HOMEWELCOMEABOUT
Zero
By Vincent Ialenti
Listen

Los Alamos, New Mexico, April 2095. 

A cool breeze drifts through the ponderosa pines and stark cliffs of Zero Canyon—a natural wedge cut into old volcanic rock, eroding for millennia along North Central New Mexico’s Pajarito Plateau. A Mexican spotted owl hoots in the distance. Father Robert watches the purple and orange wildflowers flutter, as a whiptail lizard zips by. Robert walks this path each Sunday evening, as a solitary respite after the hurry of sabbath mass. Today, though, he feels introspective. It’s the fiftieth anniversary of the global abolition of nuclear weapons—a complicated milestone, to say the least, for a region formerly home to Los Alamos National Laboratory, the birthplace of the atomic bomb.

Robert would retire in just a few short weeks. It had been a long journey.

He had moved to Los Alamos in 2017, after his mother, a physicist, took a job studying nuclear weapons detonation processes at the lab’s Dual-Axis Radiographic Hydrodynamic Test Facility. Back then, Zero Canyon was named Acid Canyon. When he was 17, Robert would occasionally walk the Acid Canyon Loop with his friends after school, covertly drinking whiskey from a flask once evening turned to night. He never thought much of it, until a high school history teacher told him how Acid Canyon got its name.

In 1951, Los Alamos National Laboratory built a liquid nuclear waste treatment plant on the canyon’s rim. The facility’s “acid sewer line” discharged radioactive isotopes—of uranium, plutonium, strontium, and tritium, to name a few—into the pines below. The environmental and health consequences of this were a mere afterthought during the Cold War rush to design ever more powerful atomic bombs. The plant was decommissioned in 1966, and the US Atomic Energy Commission deemed the canyon sufficiently decontaminated the following year. In the 1970s, however, the agency (soon to be known as the US Department of Energy) discovered more areas that exceeded federal contamination limits. Only in 1984 was the canyon re-released to the public for unrestricted use. On Earth Day 2015, it became home to the Los Alamos Nature Center.
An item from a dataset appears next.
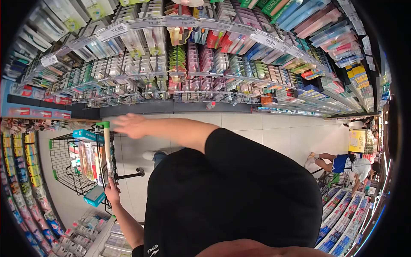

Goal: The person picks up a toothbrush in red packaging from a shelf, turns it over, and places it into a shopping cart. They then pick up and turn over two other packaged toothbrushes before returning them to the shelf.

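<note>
The left hand [112, 191] is closed round the handle [108, 150] of a wire shopping cart [50, 156], while the right hand [129, 124] – blurred, fingers spread – hovers beside the handle's green end. Ahead of both hands the cart holds a teal box [88, 135] and assorted packs [89, 159]; whether the second teal box [94, 196], near the left hand, lies inside is unclear. Past the right hand, a shelf [137, 110] bears hanging packages [150, 64].

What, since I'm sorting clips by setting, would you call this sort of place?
Most likely a supermarket or similar store: there are rows of packaged goods, printed price tags and a loaded wire shopping cart.
</note>
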`<state>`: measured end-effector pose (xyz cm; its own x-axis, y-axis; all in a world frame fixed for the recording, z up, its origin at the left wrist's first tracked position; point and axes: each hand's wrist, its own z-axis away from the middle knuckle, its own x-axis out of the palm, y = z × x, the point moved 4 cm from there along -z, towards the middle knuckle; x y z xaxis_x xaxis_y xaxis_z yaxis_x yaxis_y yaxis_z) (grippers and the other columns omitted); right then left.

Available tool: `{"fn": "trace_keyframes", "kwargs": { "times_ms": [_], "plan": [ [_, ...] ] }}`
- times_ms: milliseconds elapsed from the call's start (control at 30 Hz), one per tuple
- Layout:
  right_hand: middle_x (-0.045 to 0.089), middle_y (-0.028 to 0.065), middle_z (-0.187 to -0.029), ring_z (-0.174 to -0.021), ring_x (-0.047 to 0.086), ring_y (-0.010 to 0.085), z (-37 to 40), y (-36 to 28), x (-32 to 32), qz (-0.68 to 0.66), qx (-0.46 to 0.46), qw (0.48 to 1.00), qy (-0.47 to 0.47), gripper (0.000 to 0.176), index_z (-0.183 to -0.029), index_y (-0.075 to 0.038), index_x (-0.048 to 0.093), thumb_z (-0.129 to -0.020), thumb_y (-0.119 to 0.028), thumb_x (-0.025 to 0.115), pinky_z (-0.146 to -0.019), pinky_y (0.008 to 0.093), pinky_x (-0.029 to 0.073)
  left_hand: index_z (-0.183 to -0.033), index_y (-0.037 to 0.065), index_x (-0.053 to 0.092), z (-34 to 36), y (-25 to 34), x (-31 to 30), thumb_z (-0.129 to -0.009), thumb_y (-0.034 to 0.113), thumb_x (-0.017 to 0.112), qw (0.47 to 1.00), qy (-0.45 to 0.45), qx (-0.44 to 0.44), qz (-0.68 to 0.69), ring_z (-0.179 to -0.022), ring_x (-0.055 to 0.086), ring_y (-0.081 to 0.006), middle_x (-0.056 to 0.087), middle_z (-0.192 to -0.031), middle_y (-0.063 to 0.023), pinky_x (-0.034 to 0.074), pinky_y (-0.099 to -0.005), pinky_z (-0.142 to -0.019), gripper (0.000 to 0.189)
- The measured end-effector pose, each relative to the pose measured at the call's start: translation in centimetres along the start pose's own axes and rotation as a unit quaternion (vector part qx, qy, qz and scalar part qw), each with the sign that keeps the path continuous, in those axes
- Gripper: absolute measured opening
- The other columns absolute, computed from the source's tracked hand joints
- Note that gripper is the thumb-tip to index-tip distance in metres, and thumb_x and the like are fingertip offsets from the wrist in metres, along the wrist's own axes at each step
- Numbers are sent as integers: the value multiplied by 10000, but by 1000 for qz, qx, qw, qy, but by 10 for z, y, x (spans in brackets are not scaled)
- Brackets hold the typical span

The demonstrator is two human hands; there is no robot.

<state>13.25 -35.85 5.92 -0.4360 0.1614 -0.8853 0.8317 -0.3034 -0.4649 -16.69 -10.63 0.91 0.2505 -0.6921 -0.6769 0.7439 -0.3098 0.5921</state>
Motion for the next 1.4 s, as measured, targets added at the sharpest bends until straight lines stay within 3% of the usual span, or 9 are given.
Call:
{"fn": "trace_keyframes", "kwargs": {
  "times_ms": [167, 367, 433, 600, 833, 1100, 1167, 1300, 1400],
  "plan": [
    [186, 129, -1692, -1567, 162, 315, -68, -44, 46, 148, -124, 980, 49, 650, -1554, -173, 385, -928, -146, 556, -1264, 514, 139, -727, -4, 610, -5, 7, -6, -1009, 674, 440, 998, -63, -23, 9, -426, 474, -103, 479, -518, -16, 359, -267, -423, 753],
    [490, 142, -1517, -1499, 337, 334, -112, -59, 72, 174, -167, 965, 104, 469, -1368, -115, 550, -906, -184, 591, -1254, 522, 184, -712, 28, 602, -14, 1, -21, -1028, 649, 424, 992, -117, -27, 34, -412, 443, -95, 457, -493, -2, 321, -270, -417, 720],
    [586, 122, -1390, -1469, 380, 329, -130, -65, 69, 158, -121, 979, -39, 403, -1274, -104, 598, -880, -183, 615, -1254, 513, 189, -714, 30, 606, -17, 3, -28, -1027, 646, 430, 991, -120, -46, 44, -417, 448, -97, 458, -492, -3, 328, -275, -422, 713],
    [733, 36, -870, -935, 718, 276, -180, -67, 79, 167, -91, 966, -177, 153, -913, -223, 735, -767, -205, 692, -791, 489, 519, -723, 15, 649, -38, -21, -39, -1016, 642, 454, 986, -166, -2, 35, -455, 507, -135, 505, -511, -40, 398, -318, -466, 718],
    [758, 118, -1066, -1010, 732, 290, -222, -97, 67, 194, -52, 916, -348, 254, -996, -128, 788, -789, -174, 648, -826, 442, 593, -813, 26, 720, -48, -21, -72, -965, 719, 456, 979, -202, -11, 33, -569, 591, -197, 580, -586, -80, 488, -370, -584, 757],
    [753, 106, -939, -930, 724, 317, -242, -108, 66, 189, -78, 925, -321, 186, -908, -130, 763, -764, -202, 670, -797, 458, 579, -944, 18, 741, -70, -33, -90, -976, 676, 501, 968, -242, 5, 70, -688, 614, -173, 627, -715, -70, 496, -329, -648, 701],
    [748, 102, -911, -912, 722, 317, -247, -107, 67, 187, -89, 927, -312, 167, -882, -126, 752, -761, -213, 677, -788, 462, 575, -1026, 15, 730, -82, -23, -107, -997, 568, 565, 973, -226, 26, 25, -814, 649, -195, 670, -829, -91, 518, -356, -733, 578],
    [737, 106, -874, -893, 721, 323, -251, -103, 73, 189, -86, 927, -312, 157, -869, -133, 742, -758, -225, 681, -784, 464, 571, -1101, -9, 701, -136, -24, -153, -957, 328, 680, 969, 196, 147, 11, -981, 674, -318, 715, -1014, -167, 531, -418, -901, 367],
    [734, 108, -867, -880, 721, 327, -255, -100, 72, 189, -84, 930, -303, 155, -870, -137, 740, -754, -219, 679, -780, 469, 568, -1203, 28, 664, -182, -35, -157, -946, 305, 669, 938, 289, 135, -132, -1080, 643, -341, 692, -1129, -157, 530, -439, -928, 378]
  ]
}}
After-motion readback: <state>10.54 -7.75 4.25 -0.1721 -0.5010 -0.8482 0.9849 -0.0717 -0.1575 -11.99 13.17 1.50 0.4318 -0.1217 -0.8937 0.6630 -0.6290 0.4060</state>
Robert initially felt heartened by Acid Canyon’s transformation from wasteland to parkland. But this feeling didn’t last long.

In 2024, Robert took a University of New Mexico class called “Atomic America.” He learned about how the 2011 Los Conchas wildfires came within three and a half miles of Area G, where the laboratory stored nuclear waste in outdoor bubble tents. He learned about how, from 1956 to 1972, workers at a laboratory power plant routinely flushed chromium contaminated cooling tower water into the nearby Sandia Canyon. This led a toxic plume—a mile long and a half-mile wide—to seep into the regional aquifer below. Unbeknownst to Robert, the plume had already crept within a quarter mile of a local water well, not far from his best friend’s house.

Growing up, Robert’s parents had pressured him to attend church and youth group. But how, he often wondered, could a town in which two-thirds of residents identified as religious work for a laboratory that made weapons that could end human life on Earth as we know it? Did his pastor not feel hypocritical driving to Sunday mass on Trinity Drive, which honored the US Army’s first nuclear weapons detonation at White Sands Proving Ground in 1945? How could parishioners be so adamant about the “sanctity of life” when it came to issues like abortion or the death penalty, while proudly working for an organization directly responsible for two atomic attacks on Japan? They even killed fellow Christians! Nagasaki was, and still remains, a major hub of Japanese Catholicism.

When Robert graduated from college, he enrolled in seminary school. He would make it his life’s work to encourage ethical searching in Los Alamos—a community that, as he saw it, hadn’t sufficiently reckoned with its legacy of ecological violence and military-industrial settler colonialism.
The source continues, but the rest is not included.